If any of you, like me, have resisted riding bicycles in New York--because of the taxis, the New Jersey drivers, the buses, the trucks, the odd door swinging open, the Rhode Island drivers, the ipod-budded pedestrian who steps out between parked cars, the horse-drawn carriages, the wheeled hot dog carts, and the Connecticut drivers--a bike tour is the perfect opportunity to ride and feel safe. On a tour, you travel in a pack--the larger, the better. Six bikes riding in a group are treated like a car. Twenty in a group are treated like a truck. For big groups, one guide leads, one guide brings up the rear, and they usher their riders through streets that no longer seem as frightening.
And what an amazing way to relate to the city! Fifteen minutes before the end of our tour, we were still on the Brooklyn Bridge, but we were soon coasting into the court district, riding on a plaza between courthouses, zipping through Columbus Park, turning up Mulberry, crossing on Jersey Street (a two-block street just south of Houston that, according to Jesse, tests the knowledge and patience of every bike messenger), and heading up Lafayette and Third to Union Square where we hung a right and arrived back at the bike store right on time.

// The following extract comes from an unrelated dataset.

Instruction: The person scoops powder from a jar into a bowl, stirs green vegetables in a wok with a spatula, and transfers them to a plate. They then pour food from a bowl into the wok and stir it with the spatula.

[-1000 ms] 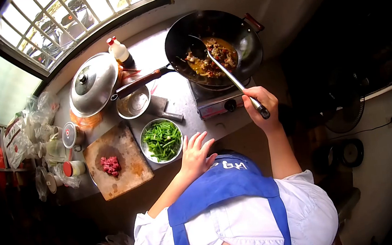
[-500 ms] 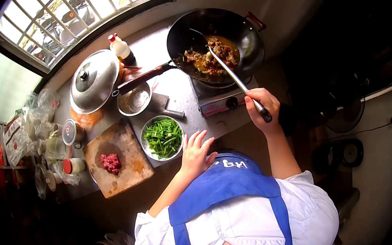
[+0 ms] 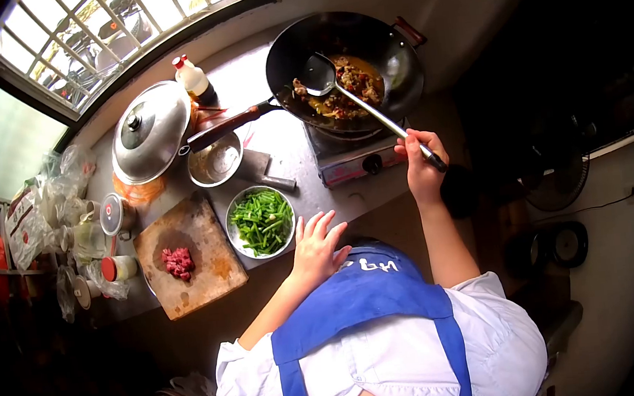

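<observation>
My right hand [image 3: 424, 163] is closed round the dark end of a long metal ladle [image 3: 369, 107]. The ladle's round head rests among chopped, saucy food [image 3: 358, 83] inside a black wok [image 3: 404, 60]. Under the wok stands a portable gas stove [image 3: 359, 162] with a black knob. With fingers spread, my left hand [image 3: 314, 250] holds nothing and hovers by the counter's front edge. Nearest to it is a white bowl [image 3: 232, 240] of cut green vegetables [image 3: 262, 220].
Left of the bowl, a wooden cutting board [image 3: 209, 266] bears diced red meat [image 3: 178, 263]. Behind are a metal pot [image 3: 216, 163], a cleaver [image 3: 269, 176], a domed lid [image 3: 147, 142] and bottles [image 3: 191, 76]. The wok's long handle [image 3: 222, 128] juts left over the pot.
My right hand has moved slightly up, tilting the ladle so its head now shows turned in the wok, further left over the food. My left hand stays put.
</observation>
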`<state>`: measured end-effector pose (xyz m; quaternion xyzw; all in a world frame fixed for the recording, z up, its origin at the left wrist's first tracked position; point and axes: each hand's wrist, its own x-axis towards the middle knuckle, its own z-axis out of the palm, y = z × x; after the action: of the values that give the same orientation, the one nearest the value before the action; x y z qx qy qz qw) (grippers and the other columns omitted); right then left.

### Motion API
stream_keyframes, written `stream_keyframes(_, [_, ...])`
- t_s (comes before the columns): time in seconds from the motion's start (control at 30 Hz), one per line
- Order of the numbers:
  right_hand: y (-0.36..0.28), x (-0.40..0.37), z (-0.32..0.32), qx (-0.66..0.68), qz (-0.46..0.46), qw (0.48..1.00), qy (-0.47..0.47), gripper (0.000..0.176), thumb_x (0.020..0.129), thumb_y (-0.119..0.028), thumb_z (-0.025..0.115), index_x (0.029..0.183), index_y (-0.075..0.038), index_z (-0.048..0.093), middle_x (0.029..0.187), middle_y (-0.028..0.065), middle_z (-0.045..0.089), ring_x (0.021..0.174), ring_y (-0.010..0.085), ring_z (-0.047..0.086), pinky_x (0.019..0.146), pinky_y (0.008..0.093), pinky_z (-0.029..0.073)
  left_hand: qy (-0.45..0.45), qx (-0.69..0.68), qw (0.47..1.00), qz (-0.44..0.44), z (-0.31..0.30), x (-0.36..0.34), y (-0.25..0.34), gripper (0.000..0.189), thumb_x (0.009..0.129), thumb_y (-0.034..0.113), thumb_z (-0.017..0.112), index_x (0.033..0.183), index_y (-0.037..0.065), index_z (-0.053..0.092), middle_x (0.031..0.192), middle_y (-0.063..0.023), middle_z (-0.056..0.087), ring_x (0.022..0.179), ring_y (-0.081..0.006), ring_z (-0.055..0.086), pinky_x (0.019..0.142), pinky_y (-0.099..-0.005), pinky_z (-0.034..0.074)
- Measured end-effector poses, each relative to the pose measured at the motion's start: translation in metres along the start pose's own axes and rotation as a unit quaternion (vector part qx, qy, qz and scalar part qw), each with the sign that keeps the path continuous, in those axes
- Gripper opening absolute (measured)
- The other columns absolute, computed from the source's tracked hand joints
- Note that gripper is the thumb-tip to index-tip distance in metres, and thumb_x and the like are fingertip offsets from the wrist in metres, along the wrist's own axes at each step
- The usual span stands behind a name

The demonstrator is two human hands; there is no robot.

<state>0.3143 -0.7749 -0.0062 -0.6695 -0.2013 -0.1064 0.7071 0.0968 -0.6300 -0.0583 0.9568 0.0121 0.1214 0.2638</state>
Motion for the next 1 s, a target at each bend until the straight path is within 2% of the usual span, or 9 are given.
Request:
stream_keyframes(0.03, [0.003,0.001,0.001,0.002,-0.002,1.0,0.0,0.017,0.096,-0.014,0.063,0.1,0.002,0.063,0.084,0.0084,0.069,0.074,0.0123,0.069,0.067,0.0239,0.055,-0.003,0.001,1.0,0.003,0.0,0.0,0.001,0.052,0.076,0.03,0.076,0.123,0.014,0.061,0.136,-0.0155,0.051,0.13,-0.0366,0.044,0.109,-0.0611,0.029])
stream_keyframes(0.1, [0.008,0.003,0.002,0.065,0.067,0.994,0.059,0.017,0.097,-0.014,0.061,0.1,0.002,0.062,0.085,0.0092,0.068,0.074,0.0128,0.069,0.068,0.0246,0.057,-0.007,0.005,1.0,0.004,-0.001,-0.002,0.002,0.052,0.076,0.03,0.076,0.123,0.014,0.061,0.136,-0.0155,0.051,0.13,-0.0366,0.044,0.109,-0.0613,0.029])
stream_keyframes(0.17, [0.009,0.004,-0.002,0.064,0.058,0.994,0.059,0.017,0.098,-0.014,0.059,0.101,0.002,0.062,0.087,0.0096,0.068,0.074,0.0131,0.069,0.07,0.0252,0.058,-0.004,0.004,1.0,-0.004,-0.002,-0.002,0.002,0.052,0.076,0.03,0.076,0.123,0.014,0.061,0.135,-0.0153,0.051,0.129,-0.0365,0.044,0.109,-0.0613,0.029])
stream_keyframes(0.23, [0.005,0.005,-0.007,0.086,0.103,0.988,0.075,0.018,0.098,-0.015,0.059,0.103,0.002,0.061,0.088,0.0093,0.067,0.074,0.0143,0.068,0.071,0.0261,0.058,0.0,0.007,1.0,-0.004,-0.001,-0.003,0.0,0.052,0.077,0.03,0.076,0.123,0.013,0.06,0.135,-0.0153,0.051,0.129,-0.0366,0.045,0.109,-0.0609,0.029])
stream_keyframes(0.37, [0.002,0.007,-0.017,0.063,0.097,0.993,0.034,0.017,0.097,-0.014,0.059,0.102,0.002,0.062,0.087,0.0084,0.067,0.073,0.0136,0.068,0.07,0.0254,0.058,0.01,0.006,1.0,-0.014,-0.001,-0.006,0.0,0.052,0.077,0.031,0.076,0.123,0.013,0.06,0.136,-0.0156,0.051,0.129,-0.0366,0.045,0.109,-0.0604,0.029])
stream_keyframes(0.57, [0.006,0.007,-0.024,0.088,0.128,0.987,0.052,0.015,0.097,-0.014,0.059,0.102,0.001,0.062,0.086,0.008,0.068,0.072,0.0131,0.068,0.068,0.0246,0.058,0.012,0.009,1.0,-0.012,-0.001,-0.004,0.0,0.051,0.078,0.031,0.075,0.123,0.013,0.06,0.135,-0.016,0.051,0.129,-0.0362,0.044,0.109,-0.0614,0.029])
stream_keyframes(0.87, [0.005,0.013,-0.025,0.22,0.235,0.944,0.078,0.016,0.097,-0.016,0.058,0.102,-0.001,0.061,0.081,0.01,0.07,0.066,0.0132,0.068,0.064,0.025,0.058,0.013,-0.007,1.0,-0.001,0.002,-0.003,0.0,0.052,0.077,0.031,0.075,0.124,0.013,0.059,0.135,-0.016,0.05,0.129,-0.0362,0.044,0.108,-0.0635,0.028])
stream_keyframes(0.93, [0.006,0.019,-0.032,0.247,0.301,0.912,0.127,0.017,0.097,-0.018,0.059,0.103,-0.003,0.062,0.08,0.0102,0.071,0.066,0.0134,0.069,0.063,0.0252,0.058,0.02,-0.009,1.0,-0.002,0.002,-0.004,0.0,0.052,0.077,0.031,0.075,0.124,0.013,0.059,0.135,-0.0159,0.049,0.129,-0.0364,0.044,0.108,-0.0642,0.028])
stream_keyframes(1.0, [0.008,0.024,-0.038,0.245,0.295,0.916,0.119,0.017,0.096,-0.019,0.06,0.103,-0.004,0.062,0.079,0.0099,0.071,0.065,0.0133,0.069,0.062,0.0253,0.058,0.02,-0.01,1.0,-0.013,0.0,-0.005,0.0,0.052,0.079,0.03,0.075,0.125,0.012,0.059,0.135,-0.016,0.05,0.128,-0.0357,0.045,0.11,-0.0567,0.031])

Riding down the east side towards the Manhattan Bridge. Spending most of the first ride away from traffic gives you the chance to familiarize yourself with your bike and the skill of your fellow riders.
View north from the Manhattan Bridge.
The Manhattan Bridge, which partially opened for traffic one hundred years ago this month.
Empire-Fulton Ferry State Park between the bridges in DUMBO.
(I just read on their website that this state park forbids pets, alcohol, and bicycle riding. Oops.)
Robert and Sarah with that amazing Brooklyn Bridge.
Robert and Sarah ON that amazing Brooklyn Bridge. Minutes later we would be shouting at tourists who were walking in the bike lane. (Actually I wouldn't have to shout. I deliberately rode in the back and let the riders in the front risk their lives to clear the path for me. Sorry, Sarah.)